» ACTIVITY
Can you return the records below exactly as they stand, but only from the first line through the one with "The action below"?

(Data entries)
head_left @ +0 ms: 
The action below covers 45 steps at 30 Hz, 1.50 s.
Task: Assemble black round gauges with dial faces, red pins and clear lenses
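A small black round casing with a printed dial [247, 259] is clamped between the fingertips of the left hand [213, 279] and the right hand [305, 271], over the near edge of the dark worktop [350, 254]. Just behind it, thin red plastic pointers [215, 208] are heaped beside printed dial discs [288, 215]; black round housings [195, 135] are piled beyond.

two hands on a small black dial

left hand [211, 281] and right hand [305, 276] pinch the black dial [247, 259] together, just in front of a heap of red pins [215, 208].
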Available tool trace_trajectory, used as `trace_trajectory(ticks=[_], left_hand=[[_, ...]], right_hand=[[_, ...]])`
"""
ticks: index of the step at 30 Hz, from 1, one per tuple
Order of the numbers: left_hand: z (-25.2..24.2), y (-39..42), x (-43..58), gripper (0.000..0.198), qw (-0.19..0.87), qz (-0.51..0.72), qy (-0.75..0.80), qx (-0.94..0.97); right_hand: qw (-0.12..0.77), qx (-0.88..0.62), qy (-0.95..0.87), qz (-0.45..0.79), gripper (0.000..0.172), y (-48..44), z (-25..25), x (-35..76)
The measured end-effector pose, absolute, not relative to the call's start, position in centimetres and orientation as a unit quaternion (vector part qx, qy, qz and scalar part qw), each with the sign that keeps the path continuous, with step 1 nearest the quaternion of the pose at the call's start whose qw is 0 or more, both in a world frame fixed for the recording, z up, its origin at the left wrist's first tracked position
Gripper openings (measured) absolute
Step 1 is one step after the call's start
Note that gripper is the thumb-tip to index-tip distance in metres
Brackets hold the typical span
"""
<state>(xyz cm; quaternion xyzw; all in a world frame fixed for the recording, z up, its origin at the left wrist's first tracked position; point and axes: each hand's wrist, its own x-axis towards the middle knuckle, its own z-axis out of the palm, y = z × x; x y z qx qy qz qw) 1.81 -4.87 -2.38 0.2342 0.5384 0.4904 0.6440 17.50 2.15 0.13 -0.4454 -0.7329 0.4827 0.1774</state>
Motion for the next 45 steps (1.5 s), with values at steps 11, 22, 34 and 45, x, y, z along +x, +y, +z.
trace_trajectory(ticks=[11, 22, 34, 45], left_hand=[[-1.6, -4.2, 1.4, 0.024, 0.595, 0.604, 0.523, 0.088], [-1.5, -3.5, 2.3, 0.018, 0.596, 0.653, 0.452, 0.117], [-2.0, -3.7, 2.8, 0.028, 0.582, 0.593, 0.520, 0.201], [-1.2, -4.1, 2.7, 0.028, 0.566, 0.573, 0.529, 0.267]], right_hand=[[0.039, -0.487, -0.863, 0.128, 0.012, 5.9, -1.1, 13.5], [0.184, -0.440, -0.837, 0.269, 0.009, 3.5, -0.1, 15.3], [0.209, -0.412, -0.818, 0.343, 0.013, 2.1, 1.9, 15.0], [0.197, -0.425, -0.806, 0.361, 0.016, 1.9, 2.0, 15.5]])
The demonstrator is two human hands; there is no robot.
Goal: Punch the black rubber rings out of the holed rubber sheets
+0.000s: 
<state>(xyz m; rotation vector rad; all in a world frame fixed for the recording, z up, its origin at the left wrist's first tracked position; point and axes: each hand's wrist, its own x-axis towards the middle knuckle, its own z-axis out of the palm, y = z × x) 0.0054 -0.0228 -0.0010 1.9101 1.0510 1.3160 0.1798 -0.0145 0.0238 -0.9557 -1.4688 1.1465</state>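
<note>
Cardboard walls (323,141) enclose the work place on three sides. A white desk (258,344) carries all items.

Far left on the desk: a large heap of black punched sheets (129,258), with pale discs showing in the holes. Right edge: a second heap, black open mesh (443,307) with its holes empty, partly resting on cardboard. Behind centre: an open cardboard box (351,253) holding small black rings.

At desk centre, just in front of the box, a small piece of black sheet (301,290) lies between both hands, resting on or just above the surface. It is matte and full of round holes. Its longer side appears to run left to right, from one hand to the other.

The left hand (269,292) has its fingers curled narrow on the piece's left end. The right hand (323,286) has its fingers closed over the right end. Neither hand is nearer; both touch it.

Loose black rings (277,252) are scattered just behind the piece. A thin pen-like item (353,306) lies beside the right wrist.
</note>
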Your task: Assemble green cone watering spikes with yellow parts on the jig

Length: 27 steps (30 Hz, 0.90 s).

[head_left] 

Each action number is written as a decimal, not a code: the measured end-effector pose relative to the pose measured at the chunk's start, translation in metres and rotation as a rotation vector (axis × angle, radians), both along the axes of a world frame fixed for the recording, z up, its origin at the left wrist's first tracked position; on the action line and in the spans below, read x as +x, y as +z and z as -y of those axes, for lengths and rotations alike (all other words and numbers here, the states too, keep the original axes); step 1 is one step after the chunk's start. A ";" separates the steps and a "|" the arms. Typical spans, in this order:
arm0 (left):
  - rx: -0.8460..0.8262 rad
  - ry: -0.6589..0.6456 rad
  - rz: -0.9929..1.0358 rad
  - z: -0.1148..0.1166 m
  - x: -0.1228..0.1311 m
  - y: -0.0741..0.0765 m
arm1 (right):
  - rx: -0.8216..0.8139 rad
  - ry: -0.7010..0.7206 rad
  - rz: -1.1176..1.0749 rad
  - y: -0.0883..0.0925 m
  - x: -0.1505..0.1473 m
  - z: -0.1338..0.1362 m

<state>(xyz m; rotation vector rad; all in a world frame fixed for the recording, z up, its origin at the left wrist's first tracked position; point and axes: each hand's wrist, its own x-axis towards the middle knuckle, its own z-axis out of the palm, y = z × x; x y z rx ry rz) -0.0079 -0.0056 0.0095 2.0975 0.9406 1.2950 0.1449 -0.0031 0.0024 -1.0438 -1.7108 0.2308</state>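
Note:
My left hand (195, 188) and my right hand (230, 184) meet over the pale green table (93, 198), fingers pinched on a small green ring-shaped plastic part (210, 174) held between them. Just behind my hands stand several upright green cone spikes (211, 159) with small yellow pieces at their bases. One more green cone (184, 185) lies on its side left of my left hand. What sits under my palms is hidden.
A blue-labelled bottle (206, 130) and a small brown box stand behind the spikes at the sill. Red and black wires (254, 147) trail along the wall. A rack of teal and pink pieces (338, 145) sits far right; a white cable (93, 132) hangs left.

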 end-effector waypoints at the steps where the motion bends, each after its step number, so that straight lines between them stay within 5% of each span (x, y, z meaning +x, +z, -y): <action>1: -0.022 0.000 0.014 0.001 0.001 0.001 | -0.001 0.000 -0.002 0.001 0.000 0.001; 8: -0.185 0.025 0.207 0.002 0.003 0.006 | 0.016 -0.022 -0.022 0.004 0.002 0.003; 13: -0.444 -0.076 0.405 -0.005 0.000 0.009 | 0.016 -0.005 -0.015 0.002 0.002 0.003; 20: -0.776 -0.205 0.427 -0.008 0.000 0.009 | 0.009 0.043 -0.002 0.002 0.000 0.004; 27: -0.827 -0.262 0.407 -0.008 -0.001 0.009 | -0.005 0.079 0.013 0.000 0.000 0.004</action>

» EXERCISE RESULT
head_left @ +0 ms: 
The action below covers 45 steps at 30 Hz, 1.50 s.

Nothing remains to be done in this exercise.